# Required work
Repeat every line below exactly, word for word.

# Input data
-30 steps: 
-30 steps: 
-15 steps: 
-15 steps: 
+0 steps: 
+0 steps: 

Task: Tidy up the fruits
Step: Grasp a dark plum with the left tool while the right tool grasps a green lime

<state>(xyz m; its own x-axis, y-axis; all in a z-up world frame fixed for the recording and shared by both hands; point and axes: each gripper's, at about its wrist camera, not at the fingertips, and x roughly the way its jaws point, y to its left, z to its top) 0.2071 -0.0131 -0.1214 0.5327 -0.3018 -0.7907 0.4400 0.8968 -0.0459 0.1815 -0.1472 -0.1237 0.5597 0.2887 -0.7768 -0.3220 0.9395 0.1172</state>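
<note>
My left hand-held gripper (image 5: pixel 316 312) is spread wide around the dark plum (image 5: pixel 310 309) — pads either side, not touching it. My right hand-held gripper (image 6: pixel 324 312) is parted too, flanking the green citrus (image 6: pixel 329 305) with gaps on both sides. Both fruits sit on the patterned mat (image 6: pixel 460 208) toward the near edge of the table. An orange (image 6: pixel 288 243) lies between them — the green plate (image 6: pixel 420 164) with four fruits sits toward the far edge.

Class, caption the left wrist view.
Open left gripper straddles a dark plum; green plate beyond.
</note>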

# Answer to the exercise
-30 steps: 
-30 steps: 
-15 steps: 
-15 steps: 
+0 steps: 
+0 steps: 

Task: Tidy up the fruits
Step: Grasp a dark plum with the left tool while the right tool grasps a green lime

<state>(xyz m; its own x-axis, y-axis; all in a z-up world frame fixed for the recording and shared by both hands; point and axes: each gripper's, at about its wrist camera, not at the fingertips, and x roughly the way its jaws point, y to its left, z to its top) 0.2071 -0.0131 -0.1214 0.5327 -0.3018 -0.7907 0.4400 0.8968 -0.0459 0.1815 -0.1472 -0.1237 0.5597 0.2887 -0.7768 -0.3220 0.9395 0.1172</state>
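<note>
My left hand-held gripper (image 5: pixel 316 312) is spread wide around the dark plum (image 5: pixel 310 309) — pads either side, not touching it. My right hand-held gripper (image 6: pixel 324 312) is parted too, flanking the green citrus (image 6: pixel 329 305) with gaps on both sides. Both fruits sit on the patterned mat (image 6: pixel 460 208) toward the near edge of the table. An orange (image 6: pixel 288 243) lies between them — the green plate (image 6: pixel 420 164) with four fruits sits toward the far edge.

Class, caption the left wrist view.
Open left gripper straddles a dark plum; green plate beyond.
</note>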

A complete answer has now been given.